To do: Your output should be the complete listing, word for word, with no pictures in it.

Record excerpts:
━━━━━━━━━━━━━━━━━━━━

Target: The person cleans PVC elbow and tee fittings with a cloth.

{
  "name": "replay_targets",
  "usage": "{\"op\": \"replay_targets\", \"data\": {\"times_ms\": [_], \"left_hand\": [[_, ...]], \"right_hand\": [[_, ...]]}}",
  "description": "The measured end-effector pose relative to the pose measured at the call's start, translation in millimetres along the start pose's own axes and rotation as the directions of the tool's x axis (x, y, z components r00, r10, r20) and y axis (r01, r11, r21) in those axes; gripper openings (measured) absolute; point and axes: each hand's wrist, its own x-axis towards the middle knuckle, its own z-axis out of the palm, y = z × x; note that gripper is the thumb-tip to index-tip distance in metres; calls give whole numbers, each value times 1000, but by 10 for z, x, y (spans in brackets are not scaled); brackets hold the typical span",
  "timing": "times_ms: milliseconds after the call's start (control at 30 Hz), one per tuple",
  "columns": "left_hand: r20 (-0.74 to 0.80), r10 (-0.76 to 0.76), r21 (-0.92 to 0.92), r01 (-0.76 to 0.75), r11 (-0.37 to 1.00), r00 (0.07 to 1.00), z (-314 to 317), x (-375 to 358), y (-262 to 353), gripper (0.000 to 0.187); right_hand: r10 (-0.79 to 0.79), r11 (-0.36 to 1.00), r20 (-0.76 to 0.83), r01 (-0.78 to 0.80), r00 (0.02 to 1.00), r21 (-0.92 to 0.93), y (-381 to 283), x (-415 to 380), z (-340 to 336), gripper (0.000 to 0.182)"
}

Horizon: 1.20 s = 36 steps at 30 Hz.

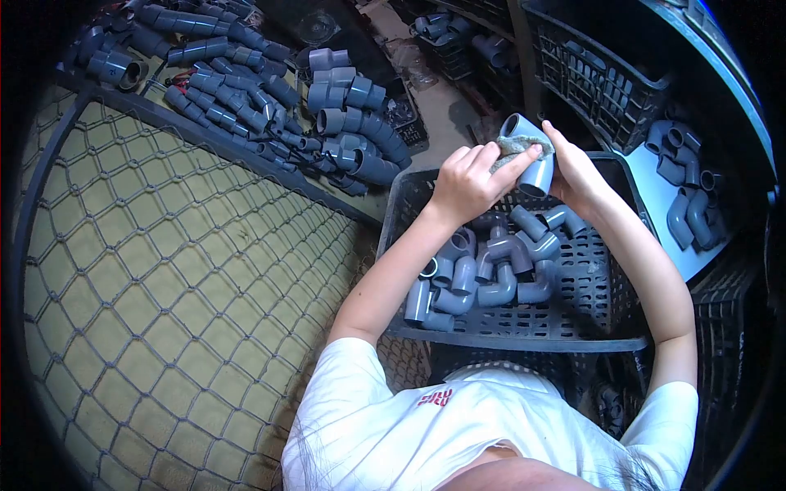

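Note:
A grey plastic pipe elbow [536, 177] is raised above the far side of a black plastic crate [516, 334]. My right hand [575, 168] grips the elbow from its right side, thumb up near one opening. With fingers closed, my left hand [472, 182] presses a greenish-grey cloth [524, 147] against the fitting's surface. Part of the elbow is covered by the cloth and fingers. Below my hands, several similar grey elbows [496, 288] lie loose in the crate, mostly toward its left and middle.
A chain-link mesh panel [172, 270] with a dark frame fills the left. Beyond it are heaped grey pipe fittings [237, 98]. On the right, more elbows [692, 214] rest on a white surface [661, 221], below another black crate [602, 78].

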Motion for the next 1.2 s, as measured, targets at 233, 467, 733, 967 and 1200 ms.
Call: {"op": "replay_targets", "data": {"times_ms": [233, 467, 733, 967, 1200], "left_hand": [[85, -118, -100, 127, 987, 989, 188, -114, 151, 68], [26, -117, -62, 118, 991, 993, 86, -120, 58, 68], [21, -13, 96, 11, 995, 1000, 92, -104, -4, 67], [36, -47, 80, 44, 996, 998, 121, -183, -86, 62], [27, -46, 75, 44, 996, 999, 75, -164, -79, 65]], "right_hand": [[83, 996, -63, -81, 995, 43, 100, 77, -84, 53], [26, 979, 0, -26, 1000, 202, -33, 12, -82, 44], [34, 998, 49, -37, 998, 56, 52, 13, -22, 46], [-49, 996, 7, 48, 999, 76, -35, 4, -20, 46], [-33, 997, 168, 44, 985, -60, 20, 144, -130, 50]]}}
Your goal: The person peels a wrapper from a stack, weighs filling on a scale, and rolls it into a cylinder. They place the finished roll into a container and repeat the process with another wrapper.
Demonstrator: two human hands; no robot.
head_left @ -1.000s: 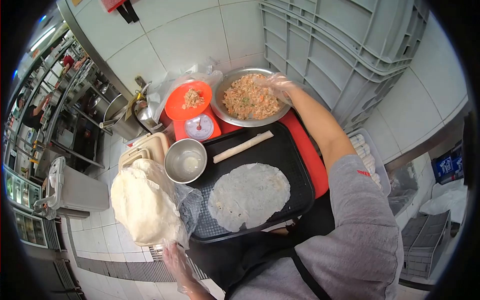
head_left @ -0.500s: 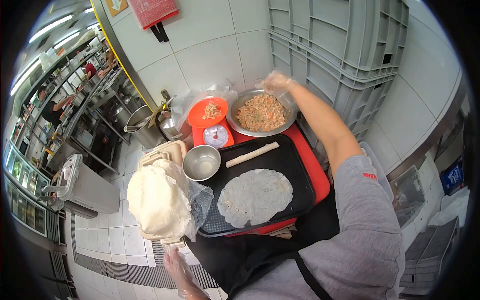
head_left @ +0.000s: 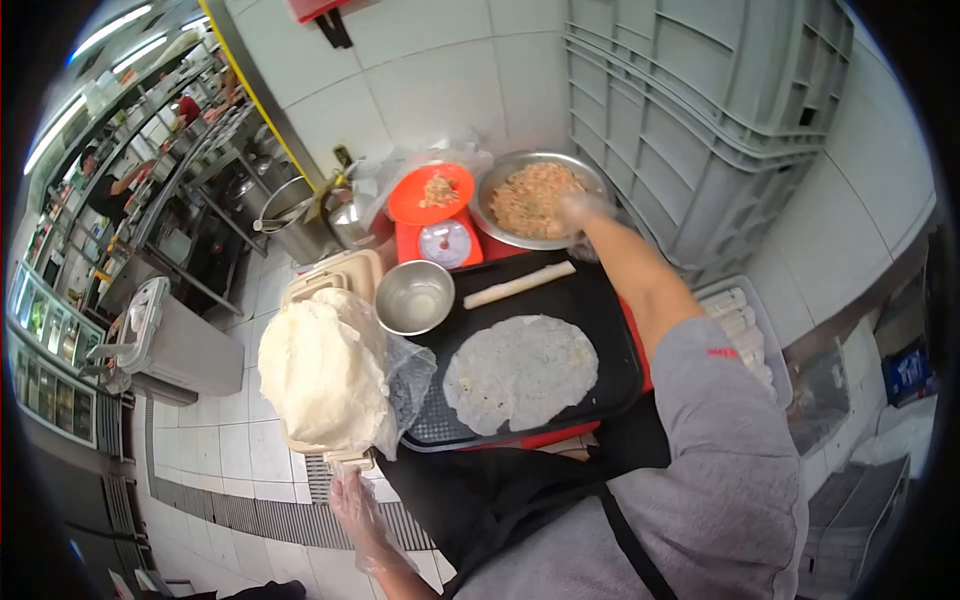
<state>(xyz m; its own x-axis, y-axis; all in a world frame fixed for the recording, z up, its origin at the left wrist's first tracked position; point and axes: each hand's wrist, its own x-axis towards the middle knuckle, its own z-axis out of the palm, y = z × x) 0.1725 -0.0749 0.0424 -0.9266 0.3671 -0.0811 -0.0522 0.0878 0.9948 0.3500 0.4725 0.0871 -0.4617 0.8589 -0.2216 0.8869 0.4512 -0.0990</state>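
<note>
My right hand (head_left: 583,212), in a clear plastic glove, is at the near right rim of a metal bowl (head_left: 484,212) of minced filling (head_left: 530,198); motion blurs its fingers. Low at the left, my gloved left hand (head_left: 357,508) hangs below the tall stack of pale dough sheets (head_left: 322,370), holding nothing, fingers loosely extended. One thin round sheet (head_left: 520,372) lies flat on the black tray (head_left: 610,330). Behind it rests a rolled stick of dough (head_left: 520,285). A small portion of filling (head_left: 440,190) sits on the orange kitchen scale's dish (head_left: 405,207).
A small steel bowl (head_left: 414,298) stands between the dough stack and the roll. Grey crates (head_left: 690,120) rise at the back right. A plastic tub of white rolls (head_left: 745,330) is beside my right arm. Far left, people work at kitchen counters.
My right hand has moved from the far rim of the filling bowl to its near right side. My left hand stays low with little movement. The view has shifted slightly.
</note>
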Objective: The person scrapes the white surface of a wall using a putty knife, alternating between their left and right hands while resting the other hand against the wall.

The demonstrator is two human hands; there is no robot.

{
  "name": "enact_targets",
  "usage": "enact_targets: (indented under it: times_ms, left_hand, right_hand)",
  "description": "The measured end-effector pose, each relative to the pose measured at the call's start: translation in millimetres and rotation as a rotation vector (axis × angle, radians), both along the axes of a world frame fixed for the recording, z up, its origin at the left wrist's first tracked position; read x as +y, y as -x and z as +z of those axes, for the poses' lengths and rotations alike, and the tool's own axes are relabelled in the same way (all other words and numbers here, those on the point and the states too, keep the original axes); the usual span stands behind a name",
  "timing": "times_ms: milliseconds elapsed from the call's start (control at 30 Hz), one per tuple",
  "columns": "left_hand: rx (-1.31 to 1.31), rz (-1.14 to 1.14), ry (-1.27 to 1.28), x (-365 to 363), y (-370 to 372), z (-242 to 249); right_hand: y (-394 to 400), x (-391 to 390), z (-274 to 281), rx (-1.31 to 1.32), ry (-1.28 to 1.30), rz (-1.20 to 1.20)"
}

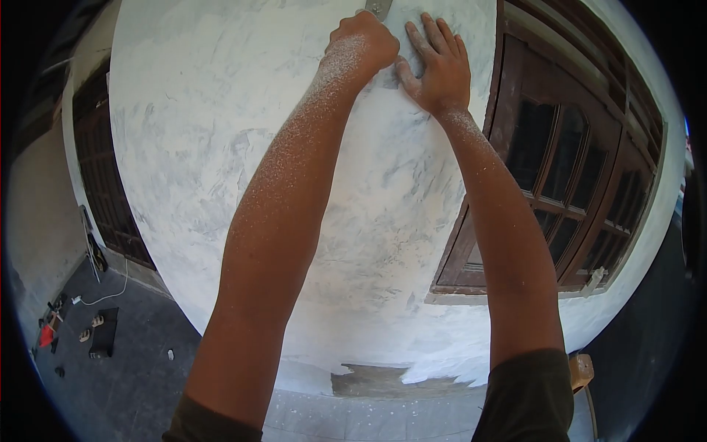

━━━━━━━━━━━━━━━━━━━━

Answer for the task:
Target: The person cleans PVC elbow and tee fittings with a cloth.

{
  "name": "replay_targets",
  "usage": "{\"op\": \"replay_targets\", \"data\": {\"times_ms\": [_], \"left_hand\": [[_, ...]], \"right_hand\": [[_, ...]]}}",
  "description": "The measured end-effector pose relative to the pose measured at the call's start, translation in millimetres along the start pose's own axes and rotation as the directions of the tool's x axis (x, y, z components r00, r10, r20) and y axis (r01, r11, r21) in those axes; gripper openings (measured) absolute; point and axes: each hand's wrist, its own x-axis towards the middle knuckle, its own z-axis out of the palm, y = z × x; note that gripper is the thumb-tip to index-tip distance in metres; calls give whole numbers, each value times 1000, but by 10 for z, x, y (spans in brackets are not scaled); brackets hold the typical span",
  "timing": "times_ms: milliseconds after the call's start (control at 30 Hz), one per tuple",
  "columns": "left_hand: r20 (-0.74 to 0.80), r10 (-0.76 to 0.76), r21 (-0.92 to 0.92), r01 (-0.76 to 0.75), r11 (-0.37 to 1.00), r00 (0.07 to 1.00), z (-314 to 317), x (-375 to 358), y (-262 to 353), gripper (0.000 to 0.187); right_hand: r10 (-0.79 to 0.79), r11 (-0.36 to 1.00), r20 (-0.76 to 0.83), r01 (-0.78 to 0.80), r00 (0.02 to 1.00), r21 (-0.92 to 0.93), y (-381 to 283), x (-415 to 380), z (-340 to 336), gripper (0.000 to 0.182)"
}

Horizon: 1.20 s = 36 steps at 30 Hz.


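Note:
A grey plastic pipe elbow [536, 177] is raised above the far side of a black plastic crate [516, 334]. My right hand [575, 168] grips the elbow from its right side, thumb up near one opening. With fingers closed, my left hand [472, 182] presses a greenish-grey cloth [524, 147] against the fitting's surface. Part of the elbow is covered by the cloth and fingers. Below my hands, several similar grey elbows [496, 288] lie loose in the crate, mostly toward its left and middle.
A chain-link mesh panel [172, 270] with a dark frame fills the left. Beyond it are heaped grey pipe fittings [237, 98]. On the right, more elbows [692, 214] rest on a white surface [661, 221], below another black crate [602, 78].
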
Motion for the next 1.2 s, as measured, targets at 233, 467, 733, 967 and 1200 ms.
Call: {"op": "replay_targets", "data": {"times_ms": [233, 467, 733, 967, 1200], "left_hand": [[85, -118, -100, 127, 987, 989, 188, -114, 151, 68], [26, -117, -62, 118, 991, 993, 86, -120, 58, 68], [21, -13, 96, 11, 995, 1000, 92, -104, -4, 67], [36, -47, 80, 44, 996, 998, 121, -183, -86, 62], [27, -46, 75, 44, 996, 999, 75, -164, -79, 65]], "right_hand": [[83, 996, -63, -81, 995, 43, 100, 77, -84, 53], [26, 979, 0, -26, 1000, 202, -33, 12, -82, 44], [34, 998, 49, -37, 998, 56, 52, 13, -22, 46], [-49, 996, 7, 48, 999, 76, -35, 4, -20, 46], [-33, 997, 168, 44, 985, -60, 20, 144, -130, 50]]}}
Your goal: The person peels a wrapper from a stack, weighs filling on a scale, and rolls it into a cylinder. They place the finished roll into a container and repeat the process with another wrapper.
Demonstrator: two human hands; no robot.
head_left @ -1.000s: 
head_left @ -0.500s: 
head_left @ +0.000s: 
<state>(xyz m; its own x-axis, y-axis; all in a world frame fixed for the recording, z up, its origin at the left wrist's first tracked position; point and axes: each hand's wrist, its own x-axis towards the middle knuckle, its own z-axis out of the palm, y = z × x) 0.1725 -0.0749 0.0424 -0.9266 0.3671 -0.0811 -0.0522 0.0878 0.9948 0.3500 0.4725 0.0871 -0.4617 0.8589 -0.2216 0.8869 0.4512 -0.0990</state>
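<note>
My right hand (head_left: 583,212), in a clear plastic glove, is at the near right rim of a metal bowl (head_left: 484,212) of minced filling (head_left: 530,198); motion blurs its fingers. Low at the left, my gloved left hand (head_left: 357,508) hangs below the tall stack of pale dough sheets (head_left: 322,370), holding nothing, fingers loosely extended. One thin round sheet (head_left: 520,372) lies flat on the black tray (head_left: 610,330). Behind it rests a rolled stick of dough (head_left: 520,285). A small portion of filling (head_left: 440,190) sits on the orange kitchen scale's dish (head_left: 405,207).
A small steel bowl (head_left: 414,298) stands between the dough stack and the roll. Grey crates (head_left: 690,120) rise at the back right. A plastic tub of white rolls (head_left: 745,330) is beside my right arm. Far left, people work at kitchen counters.
My right hand has moved from the far rim of the filling bowl to its near right side. My left hand stays low with little movement. The view has shifted slightly.
</note>
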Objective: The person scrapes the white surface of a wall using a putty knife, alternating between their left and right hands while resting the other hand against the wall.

The demonstrator is two human hands; there is no robot.

{
  "name": "enact_targets",
  "usage": "enact_targets: (indented under it: times_ms, left_hand, right_hand)",
  "description": "The measured end-effector pose, each relative to the pose measured at the call's start: translation in millimetres and rotation as a rotation vector (axis × angle, radians), both along the axes of a world frame fixed for the recording, z up, its origin at the left wrist's first tracked position; read x as +y, y as -x and z as +z of those axes, for the poses' lengths and rotations alike, and the tool's own axes are relabelled in the same way (all other words and numbers here, those on the point and the states too, keep the original axes); the usual span stands behind a name",
  "timing": "times_ms: milliseconds elapsed from the call's start (control at 30 Hz), one per tuple",
  "columns": "left_hand: rx (-1.31 to 1.31), rz (-1.14 to 1.14), ry (-1.27 to 1.28), x (-365 to 363), y (-370 to 372), z (-242 to 249); right_hand: y (-394 to 400), x (-391 to 390), z (-274 to 281), rx (-1.31 to 1.32), ry (-1.28 to 1.30), rz (-1.20 to 1.20)"
}

No more output is expected for this exercise.